ABOUT THIS TASK: Repeat the data. Keep each line identical.

━━━━━━━━━━━━━━━━

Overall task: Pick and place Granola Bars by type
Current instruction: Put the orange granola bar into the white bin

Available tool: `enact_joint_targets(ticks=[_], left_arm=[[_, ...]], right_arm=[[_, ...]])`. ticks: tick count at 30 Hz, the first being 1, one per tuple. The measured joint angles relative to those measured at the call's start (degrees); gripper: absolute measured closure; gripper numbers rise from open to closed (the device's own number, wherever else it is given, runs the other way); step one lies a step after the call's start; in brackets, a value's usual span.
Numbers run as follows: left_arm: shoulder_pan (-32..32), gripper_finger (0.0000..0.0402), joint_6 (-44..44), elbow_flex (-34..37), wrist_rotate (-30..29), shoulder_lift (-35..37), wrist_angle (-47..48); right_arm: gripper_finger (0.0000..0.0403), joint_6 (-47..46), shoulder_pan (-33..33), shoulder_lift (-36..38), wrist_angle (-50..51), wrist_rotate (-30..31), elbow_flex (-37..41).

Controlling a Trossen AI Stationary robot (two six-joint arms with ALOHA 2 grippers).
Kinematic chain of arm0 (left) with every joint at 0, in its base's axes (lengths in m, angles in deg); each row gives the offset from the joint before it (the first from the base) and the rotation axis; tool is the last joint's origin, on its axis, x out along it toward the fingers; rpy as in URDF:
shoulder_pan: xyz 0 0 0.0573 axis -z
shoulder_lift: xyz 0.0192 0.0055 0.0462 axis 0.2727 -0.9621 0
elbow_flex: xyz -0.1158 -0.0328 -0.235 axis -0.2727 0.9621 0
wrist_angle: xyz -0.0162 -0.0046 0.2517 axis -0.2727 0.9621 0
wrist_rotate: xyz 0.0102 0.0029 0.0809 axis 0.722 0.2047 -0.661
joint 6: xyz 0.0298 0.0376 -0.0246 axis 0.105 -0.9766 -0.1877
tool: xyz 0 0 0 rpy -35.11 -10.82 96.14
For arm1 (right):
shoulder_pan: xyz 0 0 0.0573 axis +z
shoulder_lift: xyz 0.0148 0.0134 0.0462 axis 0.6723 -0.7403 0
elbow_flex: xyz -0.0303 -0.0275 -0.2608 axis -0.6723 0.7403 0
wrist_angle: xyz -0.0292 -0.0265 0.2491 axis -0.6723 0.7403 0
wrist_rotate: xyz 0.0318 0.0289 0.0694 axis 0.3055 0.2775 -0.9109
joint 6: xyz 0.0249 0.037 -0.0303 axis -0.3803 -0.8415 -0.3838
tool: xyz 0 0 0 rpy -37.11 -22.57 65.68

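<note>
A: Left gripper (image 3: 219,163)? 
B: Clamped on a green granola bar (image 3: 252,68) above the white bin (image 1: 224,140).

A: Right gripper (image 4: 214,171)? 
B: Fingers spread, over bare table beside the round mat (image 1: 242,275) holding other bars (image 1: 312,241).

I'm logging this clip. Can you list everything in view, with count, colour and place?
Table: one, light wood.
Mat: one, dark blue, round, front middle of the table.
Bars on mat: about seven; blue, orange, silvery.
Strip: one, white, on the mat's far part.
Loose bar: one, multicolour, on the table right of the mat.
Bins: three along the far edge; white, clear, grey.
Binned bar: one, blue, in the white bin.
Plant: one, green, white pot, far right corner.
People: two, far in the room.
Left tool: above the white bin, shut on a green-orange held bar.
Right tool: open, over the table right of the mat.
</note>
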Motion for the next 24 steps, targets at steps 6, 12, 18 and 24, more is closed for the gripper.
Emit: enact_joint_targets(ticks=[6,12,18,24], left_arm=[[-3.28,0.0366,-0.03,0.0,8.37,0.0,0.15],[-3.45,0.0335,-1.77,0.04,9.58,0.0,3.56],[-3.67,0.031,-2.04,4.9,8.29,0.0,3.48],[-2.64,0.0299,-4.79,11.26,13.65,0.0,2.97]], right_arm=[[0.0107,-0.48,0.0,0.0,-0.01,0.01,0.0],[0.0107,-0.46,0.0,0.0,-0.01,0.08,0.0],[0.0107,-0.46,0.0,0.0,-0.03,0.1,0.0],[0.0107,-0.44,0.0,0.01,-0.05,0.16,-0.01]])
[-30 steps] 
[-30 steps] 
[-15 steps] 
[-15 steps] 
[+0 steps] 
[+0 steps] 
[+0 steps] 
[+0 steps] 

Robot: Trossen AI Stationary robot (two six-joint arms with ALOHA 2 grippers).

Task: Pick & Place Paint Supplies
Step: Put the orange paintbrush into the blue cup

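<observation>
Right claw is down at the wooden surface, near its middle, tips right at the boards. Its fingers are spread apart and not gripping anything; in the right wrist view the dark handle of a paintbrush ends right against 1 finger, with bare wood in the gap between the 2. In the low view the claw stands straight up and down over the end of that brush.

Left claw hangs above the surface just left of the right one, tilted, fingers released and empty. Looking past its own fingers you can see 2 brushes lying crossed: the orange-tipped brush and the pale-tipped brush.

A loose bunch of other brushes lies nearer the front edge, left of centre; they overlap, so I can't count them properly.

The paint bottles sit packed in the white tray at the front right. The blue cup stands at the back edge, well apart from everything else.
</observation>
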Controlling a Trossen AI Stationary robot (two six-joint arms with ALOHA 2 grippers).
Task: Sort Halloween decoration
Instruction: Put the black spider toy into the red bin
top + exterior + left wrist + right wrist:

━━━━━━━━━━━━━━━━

WRITTEN REPLY:
Overall task: Pick and place Granola Bars by type
Current instruction: Put the orange granola bar into the white bin

Available tool: `enact_joint_targets(ticks=[_], left_arm=[[_, ...]], right_arm=[[_, ...]])`. ticks: tick count at 30 Hz, the first being 1, one per tuple. The measured joint angles relative to those measured at the call's start (degrees); gripper: absolute measured closure; gripper numbers rise from open to closed (the device's own number, wherever else it is given, runs the other way); step one lies a step after the call's start; in brackets, a value's usual span.
Numbers run as follows: left_arm: shoulder_pan (-32..32), gripper_finger (0.0000..0.0402), joint_6 (-44..44), elbow_flex (-34..37), wrist_rotate (-30..29), shoulder_lift (-35..37), wrist_angle (-47..48); right_arm: gripper_finger (0.0000..0.0403), joint_6 (-47..46), shoulder_pan (-33..33), shoulder_lift (-36..38), wrist_angle (-50..51), wrist_rotate (-30..31), elbow_flex (-37..41).

Controlling a Trossen AI Stationary robot (two six-joint arms with ALOHA 2 grippers).
Kinematic chain of arm0 (left) with every joint at 0, in its base's axes (lengths in m, angles in deg); each row gives the offset from the joint before it (the first from the base) and the rotation axis; tool is the last joint's origin, on its axis, x out along it toward the fingers; rpy as in URDF:
shoulder_pan: xyz 0 0 0.0573 axis -z
shoulder_lift: xyz 0.0192 0.0055 0.0462 axis 0.2727 -0.9621 0
elbow_flex: xyz -0.1158 -0.0328 -0.235 axis -0.2727 0.9621 0
wrist_angle: xyz -0.0162 -0.0046 0.2517 axis -0.2727 0.9621 0
wrist_rotate: xyz 0.0102 0.0029 0.0809 axis 0.722 0.2047 -0.661
joint 6: xyz 0.0298 0.0376 -0.0246 axis 0.105 -0.9766 -0.1877
tool: xyz 0 0 0 rpy -35.11 -10.82 96.14
For arm1 (right):
shoulder_pan: xyz 0 0 0.0573 axis +z
shoulder_lift: xyz 0.0148 0.0134 0.0462 axis 0.6723 -0.7403 0
elbow_flex: xyz -0.0303 -0.0275 -0.2608 axis -0.6723 0.7403 0
wrist_angle: xyz -0.0292 -0.0265 0.2491 axis -0.6723 0.7403 0
wrist_rotate: xyz 0.0318 0.0289 0.0694 axis 0.3055 0.2775 -0.9109
joint 6: xyz 0.0249 0.037 -0.0303 axis -0.3803 -0.8415 -0.3838
tool: xyz 0 0 0 rpy -37.11 -22.57 65.68

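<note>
A: Left gripper (image 3: 219,163)? 
B: Clamped on a green granola bar (image 3: 252,68) above the white bin (image 1: 224,140).

A: Right gripper (image 4: 214,171)? 
B: Fingers spread, over bare table beside the round mat (image 1: 242,275) holding other bars (image 1: 312,241).

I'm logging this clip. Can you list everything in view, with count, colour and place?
Table: one, light wood.
Mat: one, dark blue, round, front middle of the table.
Bars on mat: about seven; blue, orange, silvery.
Strip: one, white, on the mat's far part.
Loose bar: one, multicolour, on the table right of the mat.
Bins: three along the far edge; white, clear, grey.
Binned bar: one, blue, in the white bin.
Plant: one, green, white pot, far right corner.
People: two, far in the room.
Left tool: above the white bin, shut on a green-orange held bar.
Right tool: open, over the table right of the mat.
</note>
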Motion for the next 24 steps, targets at steps 6, 12, 18 and 24, more is closed for the gripper.
Emit: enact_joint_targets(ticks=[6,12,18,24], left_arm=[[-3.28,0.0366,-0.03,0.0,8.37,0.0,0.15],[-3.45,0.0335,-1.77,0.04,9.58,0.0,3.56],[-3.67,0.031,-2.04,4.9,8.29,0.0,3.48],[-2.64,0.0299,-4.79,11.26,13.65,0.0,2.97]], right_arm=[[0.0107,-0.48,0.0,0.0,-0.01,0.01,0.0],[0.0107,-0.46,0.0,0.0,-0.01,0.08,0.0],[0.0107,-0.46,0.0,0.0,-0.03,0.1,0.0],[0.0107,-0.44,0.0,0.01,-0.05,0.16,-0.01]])
[-30 steps] 
[-30 steps] 
[-15 steps] 
[-15 steps] 
[+0 steps] 
[+0 steps] 
[+0 steps] 
[+0 steps] 

Robot: Trossen AI Stationary robot (two six-joint arms with ALOHA 2 grippers).

Task: Pick & Place Paint Supplies
Step: Put the orange paintbrush into the blue cup

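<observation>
Right claw is down at the wooden surface, near its middle, tips right at the boards. Its fingers are spread apart and not gripping anything; in the right wrist view the dark handle of a paintbrush ends right against 1 finger, with bare wood in the gap between the 2. In the low view the claw stands straight up and down over the end of that brush.

Left claw hangs above the surface just left of the right one, tilted, fingers released and empty. Looking past its own fingers you can see 2 brushes lying crossed: the orange-tipped brush and the pale-tipped brush.

A loose bunch of other brushes lies nearer the front edge, left of centre; they overlap, so I can't count them properly.

The paint bottles sit packed in the white tray at the front right. The blue cup stands at the back edge, well apart from everything else.
</observation>
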Controlling a Trossen AI Stationary robot (two six-joint arms with ALOHA 2 grippers).
Task: Sort Halloween decoration
Instruction: Put the black spider toy into the red bin
top + exterior + left wrist + right wrist:

The exercise requires nothing more than what has been given.